The ketogenic diet has received a lot of attention this year, probably because celebrities like Kourtney Kardashian, Megan Fox, and Adriana Lima are among its devoted followers. (Halle Berryeven recently shared a run-down of her daily ketogenic meals with her 2.7 million Instagram followers). It's officially replaced the Mediterranean Diet, as the most popular diet of 2018 with nutrition experts, wellness bloggers, and regular health-minded individuals analysing its benefits and downfalls. So to say it's simply "buzzy" would be an understatement.
It would be more accurate to call it a dietary movement.
According to nutritionist Isabel Smith, MS, RD, CDN, the ketogenic diet "is basically low carb, high fat, and moderate protein." Generally, it consists of 70% fat, 20% protein, and 10% carbohydrates. The goal of this diet is to put the body in a state of ketosis, which means you're body burns fat as its main energy source—not carbs or protein. People say it could aid in healthy weight loss, decrease inflammation, and more. But what many people don't know is if it can pair with a vegetarian lifestyle, since it so strictly emphasises fat and protein over carbohydrate consumption.
It's no secret that many followers of the keto diet load up on meat and fish, which makes the diet seem rather murky and unapproachable for vegetarians.
Long story short: it's totally possible to combine a vegetarian and ketogenic diet. You just need to know which plant-based foods you should fill up on and which ones you should avoid. Luckily, Smith has some experts tips and suggestions to steer us along the right path.
Eat Healthy Plant-Based Fats
First things first: when you hear that the keto diet emphasises consuming fats over carbs, that doesn't mean fats from drive-through fries or something of that sort (as sad as that may seem). It means consuming fats from things like avocado, eggs, nuts, seeds, ghee, and coconut oil. These healthy fats fuel your body's energy in replacement of carbohydrates, contributing to all of the aforementioned possible benefits of the diet. That's why these foods are a good place to start when talking about all things vegetarian and keto.
They can be considered as the building blocks to many healthy vegetarian/keto recipes.

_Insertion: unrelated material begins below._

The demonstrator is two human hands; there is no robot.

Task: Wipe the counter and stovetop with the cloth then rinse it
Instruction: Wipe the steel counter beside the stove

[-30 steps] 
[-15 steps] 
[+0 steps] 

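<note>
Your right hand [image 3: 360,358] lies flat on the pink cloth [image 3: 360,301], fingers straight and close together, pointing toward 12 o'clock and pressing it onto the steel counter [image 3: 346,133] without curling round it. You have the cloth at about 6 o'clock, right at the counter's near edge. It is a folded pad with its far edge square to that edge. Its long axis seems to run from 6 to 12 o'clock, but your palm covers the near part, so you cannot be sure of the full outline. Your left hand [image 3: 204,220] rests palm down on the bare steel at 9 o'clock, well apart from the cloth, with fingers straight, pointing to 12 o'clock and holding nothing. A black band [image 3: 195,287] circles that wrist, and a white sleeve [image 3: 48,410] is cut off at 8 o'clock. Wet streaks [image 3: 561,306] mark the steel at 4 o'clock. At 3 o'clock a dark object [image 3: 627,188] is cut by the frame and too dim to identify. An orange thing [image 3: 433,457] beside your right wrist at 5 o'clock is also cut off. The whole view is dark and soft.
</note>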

Avoid Consuming Too Many Grains
This one's kind of sneaky, and a little difficult, too, depending on your current dietary preference. If you're vegetarian it's likely that a large portion of your diet is attributed to grains and beans, like quinoa, rice, and lentils. According to Smith, these foods contain too many carbohydrates and not enough protein to make them foundational foods for following a keto diet. So instead of eating a quinoa bowl or a stir fry on a bed of white rice, try making a keto-friendly vegetarian lasagna (head to our sister site, MyDomaine, for the recipe).
For many vegetarians, beans and grains constitute a large portion of their daily protein consumption, so limiting them means you'll need to supplement your diet with something else. Smith suggests looking to "organic dairy or a low-carb protein powder that's plant-based" for meeting healthy protein consumption standards. Perhaps you could try incorporating low-carb Greek yogurt, nut butter, or whole eggs into your daily diet.
Eat Your Vegetables
As with any healthy diet plan, and especially a vegetarian one, be sure you're consuming a diversity of plant-based whole foods like fruits and vegetables. Popular vegetables to eat as a part of the keto diet are green peppers, spinach, lettuce, green beans, and cabbage, among others. Try to avoid starchy and carb-heavy vegetables like potatoes. As for fruit, some people recommend avoiding too many berries or citrus fruits, which contain natural sugars (aka carbohydrates). However, this doesn't mean you should avoid them completely.
As always, eating a colorful and varied diet, no matter the plan you're following, is key to maintaining good health and wellness. If you need some inspiration when dreaming up new vegetarian/keto recipes, invest in a cookbook (the one above includes a 30-day meal plan).
As with any new diet, you should consult a professional before committing, as it might not necessarily apply to extenuating health circumstances. It's also helpful to hear an expert's opinion, first-hand. As for Smith, she's not entirely sold on the keto diet in the first place. "Some principles of the keto diet can be helpful," she says, such as few refined carbs and sugars. "When done right (more plant-based that is) it can be a great way to get some healthy fats in, but I don't find, especially for women, that it contributes to significant weight loss if that's a goal." While we're on the topic, it's also possible that you might need supplementation to your diet to achieve utmost wellness.
"this is case by case, but often in general vegans/vegetarians need iron, B complex, b12, extra protein, and potentially zinc and biotin as well," Smith tells us. This is just another reason why consulting an expert (like Smith) can be so helpful.